**Data below:**
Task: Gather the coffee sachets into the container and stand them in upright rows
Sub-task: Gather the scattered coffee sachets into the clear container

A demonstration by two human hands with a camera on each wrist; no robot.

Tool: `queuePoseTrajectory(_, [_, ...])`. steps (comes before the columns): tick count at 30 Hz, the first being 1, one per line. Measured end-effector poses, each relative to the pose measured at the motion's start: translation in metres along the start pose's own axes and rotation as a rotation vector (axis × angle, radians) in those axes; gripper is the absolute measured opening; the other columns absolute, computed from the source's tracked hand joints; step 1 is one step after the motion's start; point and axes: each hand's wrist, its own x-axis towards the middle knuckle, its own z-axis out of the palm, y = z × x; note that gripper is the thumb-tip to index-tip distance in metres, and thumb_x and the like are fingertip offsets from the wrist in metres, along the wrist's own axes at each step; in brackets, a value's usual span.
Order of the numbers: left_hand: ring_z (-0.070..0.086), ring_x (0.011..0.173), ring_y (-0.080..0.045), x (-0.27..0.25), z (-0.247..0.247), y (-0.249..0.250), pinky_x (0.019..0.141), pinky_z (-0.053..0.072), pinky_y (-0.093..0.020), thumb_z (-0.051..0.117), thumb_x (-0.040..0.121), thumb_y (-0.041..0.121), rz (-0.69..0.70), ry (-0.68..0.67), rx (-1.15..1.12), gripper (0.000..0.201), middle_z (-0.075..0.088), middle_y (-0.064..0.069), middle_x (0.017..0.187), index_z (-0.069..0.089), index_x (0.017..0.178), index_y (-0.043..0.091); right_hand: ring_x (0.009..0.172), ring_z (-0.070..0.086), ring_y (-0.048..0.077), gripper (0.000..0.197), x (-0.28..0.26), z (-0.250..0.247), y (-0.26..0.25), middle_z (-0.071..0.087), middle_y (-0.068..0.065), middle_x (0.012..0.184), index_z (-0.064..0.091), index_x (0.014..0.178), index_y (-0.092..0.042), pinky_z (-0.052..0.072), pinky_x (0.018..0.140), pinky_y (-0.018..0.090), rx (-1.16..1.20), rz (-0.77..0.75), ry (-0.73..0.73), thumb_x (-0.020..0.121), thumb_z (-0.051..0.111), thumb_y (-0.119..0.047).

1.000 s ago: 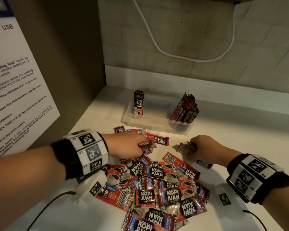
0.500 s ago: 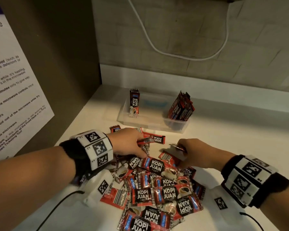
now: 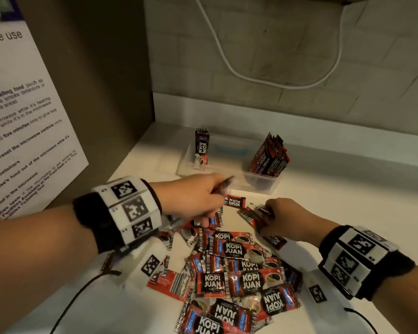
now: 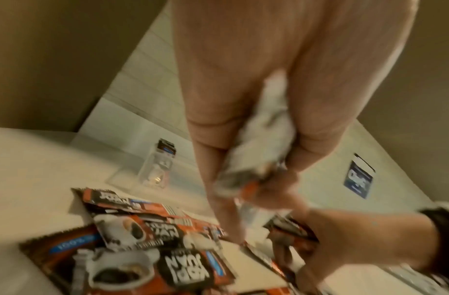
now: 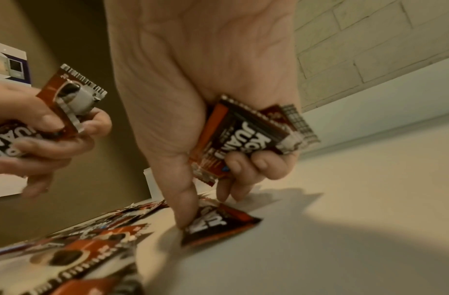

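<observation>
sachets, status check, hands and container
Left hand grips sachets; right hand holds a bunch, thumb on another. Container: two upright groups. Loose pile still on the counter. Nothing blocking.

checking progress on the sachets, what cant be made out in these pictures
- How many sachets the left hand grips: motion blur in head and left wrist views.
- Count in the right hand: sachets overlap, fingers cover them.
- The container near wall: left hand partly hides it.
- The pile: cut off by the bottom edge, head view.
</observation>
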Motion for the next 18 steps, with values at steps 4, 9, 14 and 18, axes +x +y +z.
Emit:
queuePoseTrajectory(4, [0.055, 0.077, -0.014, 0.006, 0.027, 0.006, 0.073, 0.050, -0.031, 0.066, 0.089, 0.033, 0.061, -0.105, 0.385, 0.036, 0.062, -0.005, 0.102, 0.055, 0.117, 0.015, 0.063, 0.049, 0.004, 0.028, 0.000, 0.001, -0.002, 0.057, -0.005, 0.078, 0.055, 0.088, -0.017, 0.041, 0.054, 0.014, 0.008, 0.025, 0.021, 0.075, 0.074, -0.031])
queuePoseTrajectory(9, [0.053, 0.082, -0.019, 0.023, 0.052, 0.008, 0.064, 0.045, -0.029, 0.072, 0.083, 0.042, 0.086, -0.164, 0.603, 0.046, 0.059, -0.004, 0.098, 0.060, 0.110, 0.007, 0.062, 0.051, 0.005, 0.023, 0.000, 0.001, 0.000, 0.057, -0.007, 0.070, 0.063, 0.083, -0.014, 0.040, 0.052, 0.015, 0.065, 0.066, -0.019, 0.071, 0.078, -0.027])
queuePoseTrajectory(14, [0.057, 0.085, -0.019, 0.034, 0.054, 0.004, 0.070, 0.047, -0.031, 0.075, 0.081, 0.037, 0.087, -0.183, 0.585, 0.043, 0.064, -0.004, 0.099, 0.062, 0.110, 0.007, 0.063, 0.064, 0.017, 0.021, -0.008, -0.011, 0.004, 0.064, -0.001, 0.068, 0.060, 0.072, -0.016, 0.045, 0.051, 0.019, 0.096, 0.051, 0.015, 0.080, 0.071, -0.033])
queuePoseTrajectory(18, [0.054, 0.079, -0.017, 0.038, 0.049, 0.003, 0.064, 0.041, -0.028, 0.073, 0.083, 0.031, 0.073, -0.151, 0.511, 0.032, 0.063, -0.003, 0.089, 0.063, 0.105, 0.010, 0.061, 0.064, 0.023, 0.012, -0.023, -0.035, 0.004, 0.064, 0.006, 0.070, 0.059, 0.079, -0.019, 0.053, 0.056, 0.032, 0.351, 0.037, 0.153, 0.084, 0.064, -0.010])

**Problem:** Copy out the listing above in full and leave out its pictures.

**Written response:**
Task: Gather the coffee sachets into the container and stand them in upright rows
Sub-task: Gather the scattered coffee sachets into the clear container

A demonstration by two human hands with a camera on each wrist; no robot.

Tool: `queuePoseTrajectory(_, [_, ...])`. steps (comes before the columns): tick count at 30 Hz, the first being 1, one per line. Measured end-effector poses, each relative to the pose measured at the motion's start: translation in metres along the start pose's own axes and rotation as a rotation vector (axis × angle, radians) in those axes; gripper is the absolute measured opening; the other columns absolute, computed from the source's tracked hand joints; step 1 is one step after the motion's start; point and axes: each hand's wrist, its own x-axis towards the middle knuckle, its own z-axis out of the palm, y = z × x; note that gripper is the thumb-tip to index-tip distance in metres, and thumb_x and the like are fingertip offsets from the wrist in metres, along the wrist's own axes at each step; in brackets, a value's usual span.
Order of the numbers: left_hand: ring_z (-0.070..0.086), ring_x (0.011..0.173), ring_y (-0.080..0.045), x (-0.27..0.25), z (-0.247..0.247), y (-0.249..0.250), pinky_x (0.019..0.141), pinky_z (-0.053..0.072), pinky_y (-0.093..0.020), thumb_z (-0.051..0.117), thumb_x (-0.040..0.121), thumb_y (-0.041..0.121), rz (-0.69..0.70), ry (-0.68..0.67), rx (-1.15..1.12), gripper (0.000..0.201), middle_z (-0.075..0.088), middle_y (-0.064..0.069), middle_x (0.017..0.187), index_z (-0.069..0.089), index_x (0.017..0.178), index_y (-0.043..0.091); right_hand: ring_x (0.009..0.172), ring_z (-0.070..0.086), ring_y (-0.048..0.077), gripper (0.000..0.197), x (-0.28..0.26), z (-0.250..0.247), y (-0.26..0.25), middle_z (-0.071..0.087), middle_y (-0.068..0.065), middle_x (0.012..0.184), index_z (-0.064..0.091), index_x (0.014..0.178), index_y (-0.092..0.042), pinky_z (-0.052..0.072), pinky_x (0.018..0.140), pinky_y (-0.018..0.090), rx (-1.16..1.20), rz (-0.77..0.75), ry (-0.73..0.73), thumb_x (-0.020..0.121), thumb_z (-0.051..0.111), thumb_y (-0.119..0.047).

1.000 s ago: 
0.500 s ago: 
now: 
now: 
now: 

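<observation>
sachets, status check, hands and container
Left hand grips sachets; right hand holds a bunch, thumb on another. Container: two upright groups. Loose pile still on the counter. Nothing blocking.

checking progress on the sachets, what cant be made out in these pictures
- How many sachets the left hand grips: motion blur in head and left wrist views.
- Count in the right hand: sachets overlap, fingers cover them.
- The container near wall: left hand partly hides it.
- The pile: cut off by the bottom edge, head view.
</observation>
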Motion for the next 18 steps, with values at steps 4, 9, 14 and 18, axes +x +y +z.
Emit:
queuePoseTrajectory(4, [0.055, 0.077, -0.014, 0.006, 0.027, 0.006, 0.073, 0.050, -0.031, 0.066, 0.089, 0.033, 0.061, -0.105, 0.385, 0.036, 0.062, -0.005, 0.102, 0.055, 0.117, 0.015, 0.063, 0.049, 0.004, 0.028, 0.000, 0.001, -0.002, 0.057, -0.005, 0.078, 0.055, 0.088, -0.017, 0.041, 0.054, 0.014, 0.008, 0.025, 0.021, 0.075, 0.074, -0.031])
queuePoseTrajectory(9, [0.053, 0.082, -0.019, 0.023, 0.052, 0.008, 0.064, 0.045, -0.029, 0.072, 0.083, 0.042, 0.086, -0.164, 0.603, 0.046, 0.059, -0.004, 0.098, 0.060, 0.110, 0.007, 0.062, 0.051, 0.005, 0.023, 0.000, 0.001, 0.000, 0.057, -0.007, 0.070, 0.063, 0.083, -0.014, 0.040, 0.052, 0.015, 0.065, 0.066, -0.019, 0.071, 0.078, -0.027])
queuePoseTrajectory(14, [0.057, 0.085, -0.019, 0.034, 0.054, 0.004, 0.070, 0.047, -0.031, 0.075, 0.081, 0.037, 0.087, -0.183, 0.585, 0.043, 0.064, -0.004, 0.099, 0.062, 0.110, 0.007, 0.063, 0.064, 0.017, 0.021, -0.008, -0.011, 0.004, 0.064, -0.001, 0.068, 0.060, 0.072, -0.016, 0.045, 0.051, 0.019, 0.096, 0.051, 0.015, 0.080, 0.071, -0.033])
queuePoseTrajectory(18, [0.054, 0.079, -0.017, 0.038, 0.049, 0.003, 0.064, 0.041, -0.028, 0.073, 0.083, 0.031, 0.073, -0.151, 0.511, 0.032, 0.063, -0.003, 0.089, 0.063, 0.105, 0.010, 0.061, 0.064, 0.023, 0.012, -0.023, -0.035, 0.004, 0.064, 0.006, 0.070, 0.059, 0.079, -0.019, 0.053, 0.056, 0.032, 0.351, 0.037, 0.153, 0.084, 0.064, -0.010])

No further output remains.